Ministro cabo-verdiano pede envolvimento da população do Fogo para travar pandemia

O ministro da Saúde cabo-verdiano pediu às autoridades da ilha do Fogo que envolvam a população, pela “responsabilização coletiva e individual”, no combate à pandemia de covid-19, cuja transmissão local continua a crescer.

Ministro cabo-verdiano pede envolvimento da população do Fogo para travar pandemia

Ministro cabo-verdiano pede envolvimento da população do Fogo para travar pandemia

O ministro da Saúde cabo-verdiano pediu às autoridades da ilha do Fogo que envolvam a população, pela “responsabilização coletiva e individual”, no combate à pandemia de covid-19, cuja transmissão local continua a crescer.

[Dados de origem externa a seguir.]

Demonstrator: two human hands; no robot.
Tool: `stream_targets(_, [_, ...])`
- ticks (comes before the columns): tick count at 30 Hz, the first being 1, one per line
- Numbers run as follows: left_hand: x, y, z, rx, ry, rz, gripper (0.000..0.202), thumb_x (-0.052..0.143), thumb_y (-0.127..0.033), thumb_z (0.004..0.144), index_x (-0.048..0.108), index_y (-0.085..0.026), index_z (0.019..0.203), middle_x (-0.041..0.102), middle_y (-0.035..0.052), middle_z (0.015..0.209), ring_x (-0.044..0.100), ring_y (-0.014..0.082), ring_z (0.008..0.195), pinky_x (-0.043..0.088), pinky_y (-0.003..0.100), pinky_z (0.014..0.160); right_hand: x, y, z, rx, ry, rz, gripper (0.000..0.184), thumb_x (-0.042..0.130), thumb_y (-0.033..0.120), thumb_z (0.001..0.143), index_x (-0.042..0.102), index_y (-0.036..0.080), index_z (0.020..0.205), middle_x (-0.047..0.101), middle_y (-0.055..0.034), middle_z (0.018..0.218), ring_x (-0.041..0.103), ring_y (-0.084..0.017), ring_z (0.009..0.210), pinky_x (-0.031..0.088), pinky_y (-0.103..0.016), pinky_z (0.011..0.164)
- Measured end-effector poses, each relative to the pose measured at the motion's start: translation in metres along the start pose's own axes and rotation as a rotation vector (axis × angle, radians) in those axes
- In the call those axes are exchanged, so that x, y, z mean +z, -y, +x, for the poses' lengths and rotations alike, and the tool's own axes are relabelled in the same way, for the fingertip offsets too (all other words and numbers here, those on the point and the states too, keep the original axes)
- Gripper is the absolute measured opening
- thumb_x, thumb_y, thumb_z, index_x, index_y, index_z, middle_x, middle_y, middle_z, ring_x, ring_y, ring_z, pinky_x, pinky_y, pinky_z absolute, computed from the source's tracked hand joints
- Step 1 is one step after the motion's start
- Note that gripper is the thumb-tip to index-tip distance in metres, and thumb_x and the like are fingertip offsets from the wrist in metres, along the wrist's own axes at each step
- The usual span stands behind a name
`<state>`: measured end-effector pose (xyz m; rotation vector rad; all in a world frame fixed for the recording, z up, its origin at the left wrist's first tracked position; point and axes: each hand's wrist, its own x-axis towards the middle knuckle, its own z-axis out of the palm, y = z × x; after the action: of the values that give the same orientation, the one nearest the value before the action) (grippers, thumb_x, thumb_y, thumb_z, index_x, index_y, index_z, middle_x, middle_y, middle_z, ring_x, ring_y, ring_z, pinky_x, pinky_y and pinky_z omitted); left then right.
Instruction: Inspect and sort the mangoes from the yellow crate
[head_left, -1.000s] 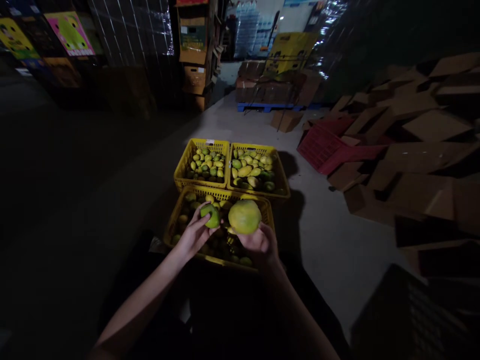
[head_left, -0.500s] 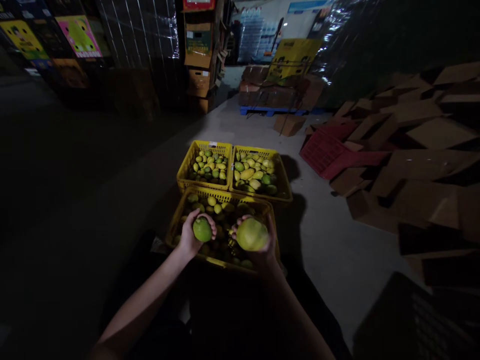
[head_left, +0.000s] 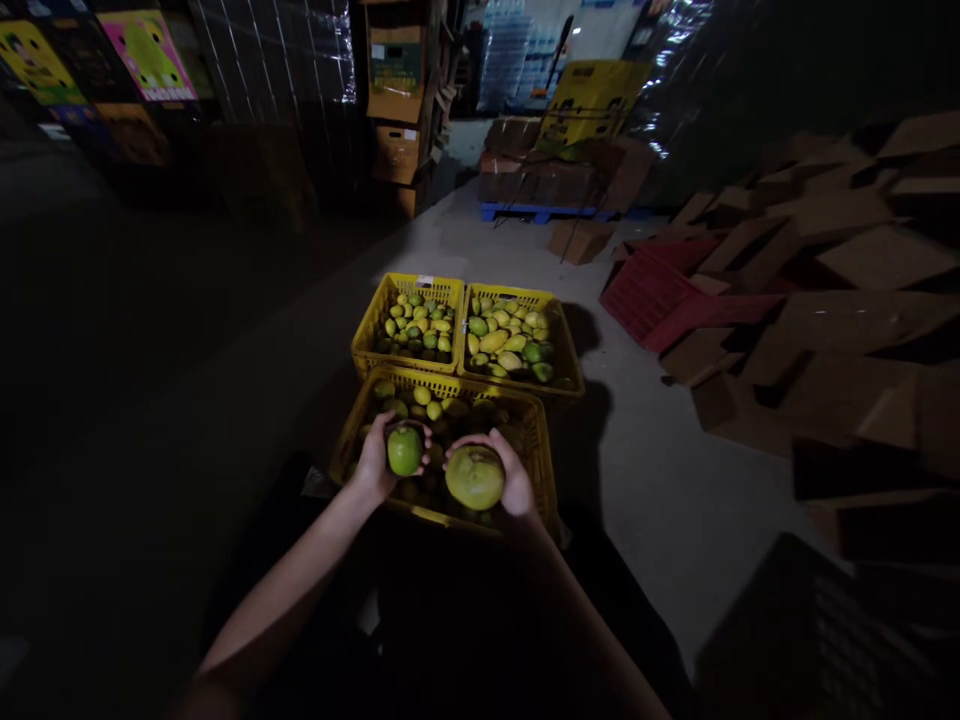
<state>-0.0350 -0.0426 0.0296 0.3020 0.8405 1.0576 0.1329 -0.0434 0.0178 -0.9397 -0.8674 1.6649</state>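
My left hand [head_left: 376, 462] is wrapped round a small green mango [head_left: 405, 452]. A larger yellow-green mango [head_left: 475, 478] rests in my right hand [head_left: 516, 478], its fingers curled about the far side. Both fruits are held apart, above the near yellow crate [head_left: 544, 440], which contains more yellow and green fruit, much of it in shadow. Behind it stand a left yellow crate [head_left: 364, 350] with smaller fruit and a right yellow crate [head_left: 571, 362] with mostly longer yellow mangoes and a few green ones.
A red crate [head_left: 651, 298] lies among a heap of flattened cardboard boxes [head_left: 840, 340] on the right. Beyond the crates, wrapped cartons stand on a blue pallet [head_left: 540, 212], with a small cardboard box [head_left: 580, 241] before it. Stacked cartons [head_left: 396, 150] rise at the back.
My right hand has moved left and turned, bringing the larger mango closer to the green one and showing another side of it. My left hand stays nearly in place, its mango slightly turned.
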Motion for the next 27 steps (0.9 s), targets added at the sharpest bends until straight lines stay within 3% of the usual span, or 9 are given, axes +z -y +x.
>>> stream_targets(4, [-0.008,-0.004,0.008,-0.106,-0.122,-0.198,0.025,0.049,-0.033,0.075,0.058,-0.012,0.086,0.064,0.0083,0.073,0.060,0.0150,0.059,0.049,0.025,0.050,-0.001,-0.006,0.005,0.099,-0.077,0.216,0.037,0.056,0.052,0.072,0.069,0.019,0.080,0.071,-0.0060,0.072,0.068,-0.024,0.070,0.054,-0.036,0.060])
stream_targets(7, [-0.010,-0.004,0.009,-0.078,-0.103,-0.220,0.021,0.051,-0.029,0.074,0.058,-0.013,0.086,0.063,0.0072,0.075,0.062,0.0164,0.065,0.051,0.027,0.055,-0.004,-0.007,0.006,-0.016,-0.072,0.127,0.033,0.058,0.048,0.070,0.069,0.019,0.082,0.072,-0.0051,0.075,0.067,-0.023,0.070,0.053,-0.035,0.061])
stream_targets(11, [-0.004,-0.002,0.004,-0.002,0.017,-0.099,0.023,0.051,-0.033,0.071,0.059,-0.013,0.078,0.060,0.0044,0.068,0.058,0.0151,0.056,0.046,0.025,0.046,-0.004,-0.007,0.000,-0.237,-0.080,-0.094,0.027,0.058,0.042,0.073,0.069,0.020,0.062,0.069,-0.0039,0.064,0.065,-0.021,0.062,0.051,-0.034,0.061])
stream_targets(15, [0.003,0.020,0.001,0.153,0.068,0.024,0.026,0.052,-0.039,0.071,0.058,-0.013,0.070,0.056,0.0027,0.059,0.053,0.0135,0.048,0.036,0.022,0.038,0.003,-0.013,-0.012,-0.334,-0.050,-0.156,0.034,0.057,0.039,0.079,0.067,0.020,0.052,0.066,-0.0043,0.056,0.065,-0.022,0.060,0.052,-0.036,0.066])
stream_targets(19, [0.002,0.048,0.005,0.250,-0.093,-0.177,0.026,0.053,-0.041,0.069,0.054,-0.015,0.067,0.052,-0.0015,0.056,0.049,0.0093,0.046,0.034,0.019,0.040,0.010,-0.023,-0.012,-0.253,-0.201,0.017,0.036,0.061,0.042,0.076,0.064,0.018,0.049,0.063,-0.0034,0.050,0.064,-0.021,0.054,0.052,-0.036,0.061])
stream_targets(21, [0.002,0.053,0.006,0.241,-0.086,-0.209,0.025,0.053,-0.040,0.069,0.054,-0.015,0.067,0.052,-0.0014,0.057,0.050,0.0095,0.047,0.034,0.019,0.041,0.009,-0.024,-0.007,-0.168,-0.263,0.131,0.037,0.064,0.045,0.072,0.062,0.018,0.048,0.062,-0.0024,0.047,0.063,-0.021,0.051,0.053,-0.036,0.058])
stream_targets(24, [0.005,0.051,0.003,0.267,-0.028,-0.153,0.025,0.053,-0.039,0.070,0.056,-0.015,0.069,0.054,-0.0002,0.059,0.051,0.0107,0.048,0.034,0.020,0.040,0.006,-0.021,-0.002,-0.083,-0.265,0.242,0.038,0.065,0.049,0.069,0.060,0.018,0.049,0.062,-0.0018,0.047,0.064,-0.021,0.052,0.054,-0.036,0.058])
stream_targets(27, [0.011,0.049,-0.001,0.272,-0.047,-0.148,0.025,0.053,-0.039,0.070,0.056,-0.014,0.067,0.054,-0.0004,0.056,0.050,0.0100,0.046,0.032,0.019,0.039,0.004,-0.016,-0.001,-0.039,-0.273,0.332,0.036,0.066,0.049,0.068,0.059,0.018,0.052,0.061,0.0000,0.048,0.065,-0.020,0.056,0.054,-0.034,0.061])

Arlindo do Rosário falava aos jornalistas após uma reunião, em São Filipe, com várias autoridades daquela ilha, num dia em que localmente foram registados mais 26 casos positivos de covid-19, entre 92 amostras analisadas.

Com 158 casos ativos da doença, entre os três concelhos da ilha – São Filipe, Mosteiros e Santa Catarina -, o Fogo é já o segundo principal foco da covid-19 em Cabo Verde, apenas atrás da cidade da Praia (356 casos ativos), pouco mais de dois meses depois de o primeiro doente ter sido diagnosticado localmente com o novo coronavírus.

“Uma mensagem de integração e do envolvimento da população, a responsabilização coletiva e individual”, apelou o ministro da Saúde, acrescentando que as medidas administrativas e legislativas que podem ser tomadas pelo Governo não serão suficientes sem essa “assunção de responsabilidades” pela população, nomeadamente nas medidas de autoproteção.

“Não quero com isto dizer que nós estamos a colocar a responsabilidade nas pessoas, o Governo assume as suas responsabilidades”, disse ainda Arlindo do Rosário.

O governante insistiu que além da integração da população na luta contra a pandemia, é também necessário melhorar a estratégia de comunicação, que não pode ser apenas “institucional”, mas deve “ouvir” as pessoas e falar abertamente sobre a pandemia.

Desde 17 de agosto, quando o primeiro caso surgiu na ilha, no concelho de Mosteiros, num surto inicial que obrigou à mobilização de militares para controlar os acessos à localidade e tentar travar a progressão da doença, o Fogo já somou 438 casos diagnosticados de covid-19 e cinco óbitos, estando, tal como a ilha de Santiago (Praia), em estado de calamidade.

Apesar destes números, Arlindo do Rosário não apontou a necessidade de medidas restritivas, insistindo no apelo às autoridades da ilha para uma “integração” da população nas ações no terreno.

Durante a visita ao Fogo, o ministro anunciou ainda a saída do cargo do atual diretor nacional de Saúde, Artur Correia, que tem liderado a resposta das autoridades sanitárias à pandemia e que esta semana passará à reforma. Será substituído a partir de sexta-feira por Jorge Noel Barreto, atual diretor do Serviço de Prevenção e Controlo de Doenças.

Cabo Verde registou hoje mais 62 novos casos do novo coronavírus, elevando para 8.944 o total acumulado de infeções desde 19 de março, com 95 óbitos associados à doença no mesmo período.

O Presidente da República cabo-verdiano, Jorge Carlos Fonseca, pediu hoje às autoridades nacionais que transmitam uma mensagem de “confiança e serenidade” à população, para que as pessoas também assumam as suas responsabilidades.

Admitiu, em declarações aos jornalistas após reunir o Conselho Superior de Defesa Nacional (CSDN), que os números da pandemia em Cabo Verde são “elevados”, mas ressaltou que isso resulta de o facto de o país estar a “testar cada vez mais”.

Jorge Carlos Fonseca destacou ainda, nesta reunião, o apoio e envolvimento das Forças Armadas no combate à pandemia em Cabo Verde.